06:22 Ça, c'est la première chose.
06:23 Et la deuxième chose qui est très importante, c'est qu'on a mis en place une garantie des dépôts.
06:27 Garantie des dépôts, ça veut dire que...
06:29 - Donc, pour les particuliers ?
06:31 - Alors, pour les particuliers, mais aussi pour un certain nombre d'entreprises.
06:34 Donc, vous avez un compte auprès de la BNP.
06:37 La BNP, imaginons, fait faillite, elle ferme.
06:41 Eh bien, vous avez un système qui va vous permettre de pouvoir récupérer l'usage de votre compte
06:47 dans un délai de moins de 7 jours, à hauteur de 100 000 euros par établissement bancaire et par personne.

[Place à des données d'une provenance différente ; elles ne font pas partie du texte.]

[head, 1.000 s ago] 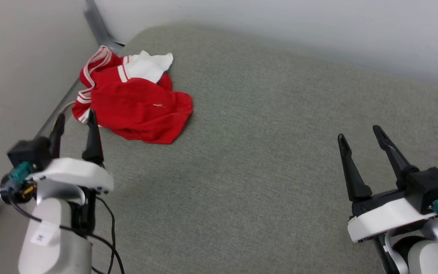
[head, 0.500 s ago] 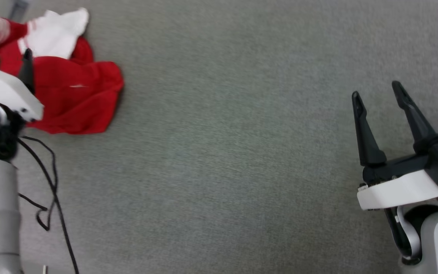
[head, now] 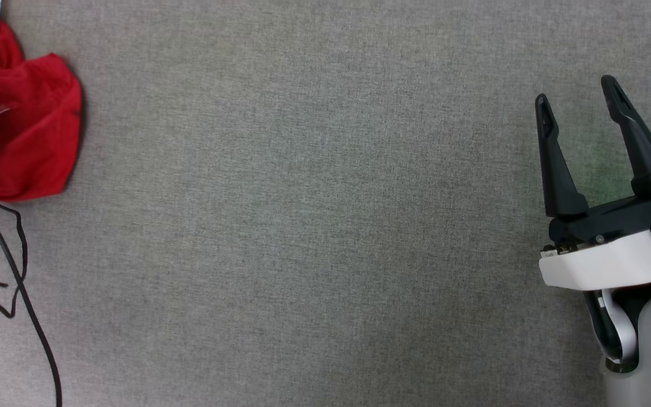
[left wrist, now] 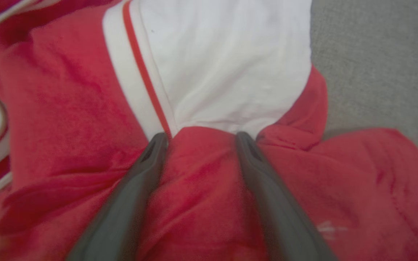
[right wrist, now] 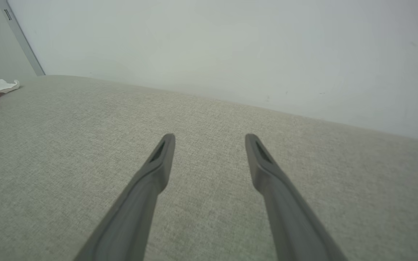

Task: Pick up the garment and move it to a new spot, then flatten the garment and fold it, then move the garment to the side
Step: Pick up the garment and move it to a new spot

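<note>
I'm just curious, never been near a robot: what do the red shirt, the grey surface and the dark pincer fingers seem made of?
Shirt: soft matte knit cloth; it creases and bunches. Surface: grey woven fabric, probably upholstery; a coarse thread grain shows. Fingers of the right pincer: smooth, matte, dark, likely moulded plastic or rubber; the look leaves that open.

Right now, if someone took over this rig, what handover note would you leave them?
Left gripper: open, fingers either side of a red fold of the garment, just below its white sleeve; no grip closed yet.
Right gripper: open, empty, over the bare grey fabric surface, far from the garment.
Garment: crumpled on the robot's left.
Done: nothing.
Left: grasp, move, flatten, fold, set aside.
</note>
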You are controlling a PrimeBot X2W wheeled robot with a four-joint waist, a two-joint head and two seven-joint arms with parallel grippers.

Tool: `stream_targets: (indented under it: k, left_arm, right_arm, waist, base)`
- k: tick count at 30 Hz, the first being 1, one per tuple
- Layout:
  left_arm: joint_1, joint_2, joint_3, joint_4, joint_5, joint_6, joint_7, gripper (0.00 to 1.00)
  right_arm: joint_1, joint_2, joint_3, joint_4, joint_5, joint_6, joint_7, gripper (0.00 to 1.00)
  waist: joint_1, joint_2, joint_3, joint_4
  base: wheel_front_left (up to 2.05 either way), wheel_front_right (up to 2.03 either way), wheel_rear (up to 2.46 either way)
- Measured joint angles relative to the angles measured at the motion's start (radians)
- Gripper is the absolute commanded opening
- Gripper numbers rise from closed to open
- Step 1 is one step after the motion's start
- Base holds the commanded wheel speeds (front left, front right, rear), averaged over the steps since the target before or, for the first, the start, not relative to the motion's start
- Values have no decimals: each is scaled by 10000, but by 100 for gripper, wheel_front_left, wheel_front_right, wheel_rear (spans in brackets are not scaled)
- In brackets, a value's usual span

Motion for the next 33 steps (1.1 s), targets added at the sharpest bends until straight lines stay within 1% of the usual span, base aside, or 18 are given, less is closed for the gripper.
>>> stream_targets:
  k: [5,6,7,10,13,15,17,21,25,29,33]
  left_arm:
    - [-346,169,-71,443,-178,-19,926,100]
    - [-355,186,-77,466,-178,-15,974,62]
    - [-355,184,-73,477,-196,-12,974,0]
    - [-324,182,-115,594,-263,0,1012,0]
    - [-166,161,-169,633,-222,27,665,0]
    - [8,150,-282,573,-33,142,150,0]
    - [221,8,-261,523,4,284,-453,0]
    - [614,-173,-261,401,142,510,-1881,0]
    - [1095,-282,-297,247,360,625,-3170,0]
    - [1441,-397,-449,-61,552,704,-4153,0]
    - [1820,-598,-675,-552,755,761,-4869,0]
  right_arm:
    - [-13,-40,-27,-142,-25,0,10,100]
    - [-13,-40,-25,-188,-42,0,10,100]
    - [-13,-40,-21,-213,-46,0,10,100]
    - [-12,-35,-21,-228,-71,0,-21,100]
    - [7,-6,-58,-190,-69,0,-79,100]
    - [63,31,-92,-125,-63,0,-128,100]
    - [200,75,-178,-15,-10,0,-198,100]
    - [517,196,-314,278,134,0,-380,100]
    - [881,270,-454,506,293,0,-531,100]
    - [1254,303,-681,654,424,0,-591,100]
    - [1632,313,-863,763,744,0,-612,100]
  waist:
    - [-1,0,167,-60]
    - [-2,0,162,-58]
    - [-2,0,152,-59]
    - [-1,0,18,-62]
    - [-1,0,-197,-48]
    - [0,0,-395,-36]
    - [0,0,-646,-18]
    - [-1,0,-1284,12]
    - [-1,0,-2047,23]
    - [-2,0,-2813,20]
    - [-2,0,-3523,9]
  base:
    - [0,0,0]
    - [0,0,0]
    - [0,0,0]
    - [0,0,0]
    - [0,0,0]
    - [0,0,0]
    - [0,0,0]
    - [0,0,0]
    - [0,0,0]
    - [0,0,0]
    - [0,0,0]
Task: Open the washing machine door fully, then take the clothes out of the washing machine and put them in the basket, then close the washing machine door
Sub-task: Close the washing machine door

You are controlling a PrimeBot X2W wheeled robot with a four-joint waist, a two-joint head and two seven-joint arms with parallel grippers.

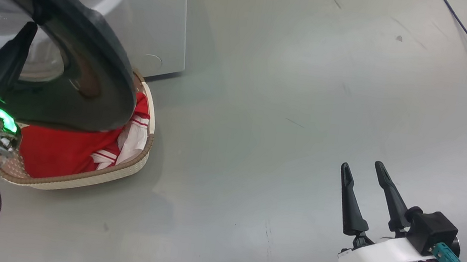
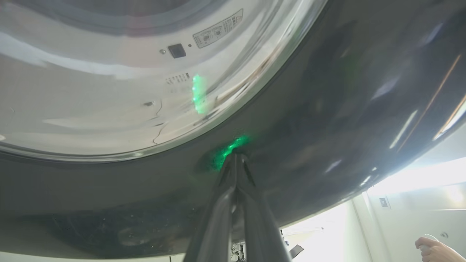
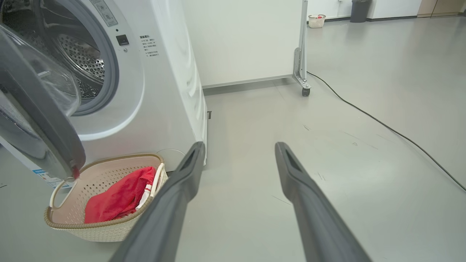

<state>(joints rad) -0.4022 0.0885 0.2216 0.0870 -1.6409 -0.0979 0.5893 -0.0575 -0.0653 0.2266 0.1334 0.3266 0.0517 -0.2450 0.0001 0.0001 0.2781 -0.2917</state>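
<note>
Starting at the left pincer [image 2: 236, 157]: pinched closed and empty, tips set against the glossy black ring of the washing machine door [image 2: 327, 109]. Down to the right of that pincer, beneath the swung-out door and just before the washing machine [image 3: 156, 91], finds the basket [image 3: 105, 223] with the red-and-white clothes [image 3: 116, 200] lying inside. Well off to the right, over the grey floor [image 1: 261, 130], meets the right pincer [image 1: 362, 165], fingers spread wide, holding nothing, basket away to its left.
</note>
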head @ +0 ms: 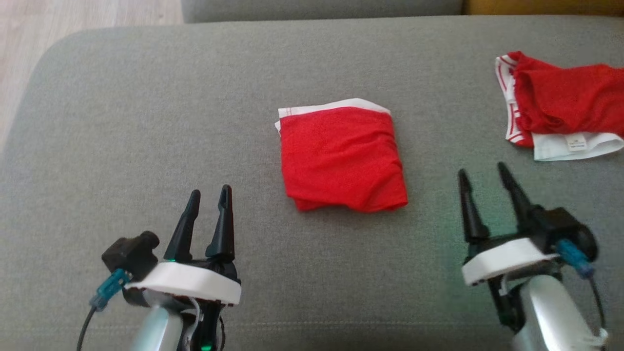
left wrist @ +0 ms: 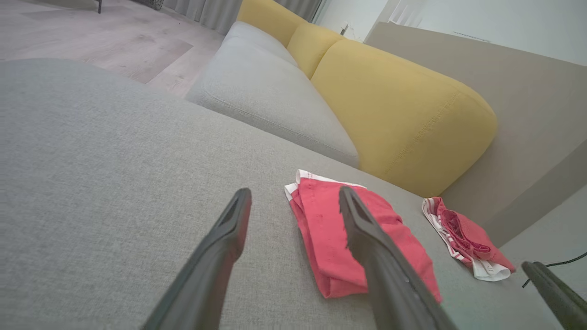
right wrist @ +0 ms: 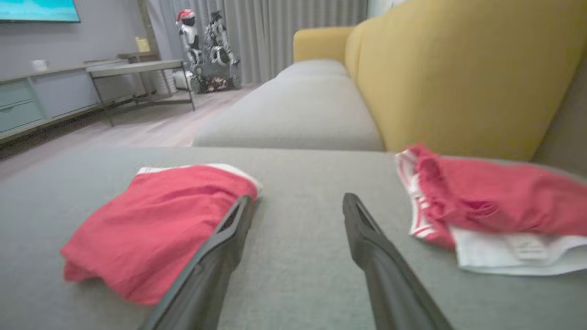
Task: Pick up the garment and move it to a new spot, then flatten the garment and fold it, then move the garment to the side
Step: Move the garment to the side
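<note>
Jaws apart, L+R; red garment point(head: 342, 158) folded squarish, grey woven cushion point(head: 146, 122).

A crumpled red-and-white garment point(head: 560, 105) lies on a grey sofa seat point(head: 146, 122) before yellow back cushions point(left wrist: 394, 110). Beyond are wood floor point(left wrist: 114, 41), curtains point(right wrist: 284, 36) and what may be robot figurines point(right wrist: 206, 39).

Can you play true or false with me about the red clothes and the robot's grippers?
The folded red garment lies on the grey cushion. True.
The left gripper holds it. False: it is open, empty and apart from the garment.
The right gripper is open. True.
The crumpled red garment lies on the floor. False: it lies on the cushion too, at the right.
The sofa back is blue. False: it is yellow.
</note>
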Robot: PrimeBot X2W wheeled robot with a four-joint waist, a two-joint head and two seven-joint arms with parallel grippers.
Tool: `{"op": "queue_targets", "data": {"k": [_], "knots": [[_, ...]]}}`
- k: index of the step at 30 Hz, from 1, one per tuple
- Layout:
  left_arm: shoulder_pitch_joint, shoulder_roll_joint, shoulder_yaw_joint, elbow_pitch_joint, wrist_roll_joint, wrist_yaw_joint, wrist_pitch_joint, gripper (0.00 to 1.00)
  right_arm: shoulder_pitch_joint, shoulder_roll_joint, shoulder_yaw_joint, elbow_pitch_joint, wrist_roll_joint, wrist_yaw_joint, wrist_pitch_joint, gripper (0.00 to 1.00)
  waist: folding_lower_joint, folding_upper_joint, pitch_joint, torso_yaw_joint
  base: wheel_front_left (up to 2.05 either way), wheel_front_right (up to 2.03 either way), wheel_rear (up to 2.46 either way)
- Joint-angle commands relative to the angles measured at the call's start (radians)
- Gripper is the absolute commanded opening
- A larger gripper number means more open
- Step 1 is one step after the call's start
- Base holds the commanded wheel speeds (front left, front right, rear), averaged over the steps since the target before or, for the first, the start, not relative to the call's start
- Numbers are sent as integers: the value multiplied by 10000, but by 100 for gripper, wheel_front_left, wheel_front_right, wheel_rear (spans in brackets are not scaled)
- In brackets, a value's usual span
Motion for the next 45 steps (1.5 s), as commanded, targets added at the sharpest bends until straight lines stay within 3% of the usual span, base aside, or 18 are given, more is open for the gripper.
{"op": "queue_targets", "data": {"k": [1,16,23,24,25,26,32,36,41,45], "knots": [[-421,72,260,-310,47,-25,-122,100,-454,44,361,-155,207,65,138,100,0,0,165,116,0,0,0],[-1084,72,-252,-262,-60,-17,-122,100,-2673,184,1276,2159,3280,65,1674,100,0,0,1326,1290,0,0,0],[-1197,72,-410,-282,-169,43,-122,100,-3276,90,1455,3200,3771,65,1997,100,0,0,1489,1688,0,0,0],[-1193,72,-421,-284,-175,49,-122,100,-3333,85,1500,3357,3853,65,2083,65,0,0,1498,1712,0,0,0],[-1189,72,-430,-284,-178,57,-122,100,-3401,48,1533,3495,3872,65,2110,24,0,0,1509,1728,0,0,0],[-1187,72,-438,-285,-180,65,-122,100,-3474,8,1578,3596,3853,65,2077,0,0,0,1520,1737,0,0,0],[-1168,72,-398,-274,-147,93,-122,100,-3775,-465,2251,3802,3071,65,1406,0,0,0,1498,1581,0,0,0],[-1198,72,-360,-300,-85,74,-122,100,-4020,-949,2720,3911,1788,65,599,0,0,0,1411,1250,0,0,0],[-1289,72,-312,-409,36,37,-122,100,-4336,-1477,3123,3645,709,65,201,0,0,0,1415,637,0,0,0],[-1458,72,-259,-513,283,-59,-122,100,-4768,-2347,3535,3043,359,65,304,0,0,0,1576,-158,0,0,0]]}}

06:54 Donc, si vous avez un compte joint à la BNP, par exemple,
06:56 vous pouvez avoir accès à un maximum de 200 000 euros.
07:00 Ce qui couvre quand même une très, très, très grande majorité des gens,
07:04 sachant qu'en plus, votre livret A est lui-même entièrement garanti
07:08 et que si vous avez des comptes dans plusieurs établissements bancaires,
07:12 ils sont eux-mêmes garantis,
07:14 ou que si vous venez de vendre un appartement et que vous venez de toucher une somme importante,
07:18 cette somme importante, elle est elle-même aussi garantie jusqu'à 500 000 euros.
07:22 - Bon, en tout cas, voilà, effectivement, c'est une bonne nouvelle.
07:25 Moi, c'est ce qui était important d'entendre de votre part, Xavier Timbaud,
07:29 c'est qu'il n'y a pas de raison de s'envoler,
07:30 grâce en particulier à cette garantie des dépôts que vous venez de nous décrire.
07:34 Merci à vous, Xavier Timbaud.
07:36 Je rappelle que vous êtes économiste, directeur de l'OFCE,
07:39 l'Observatoire français des Conjonctures économiques.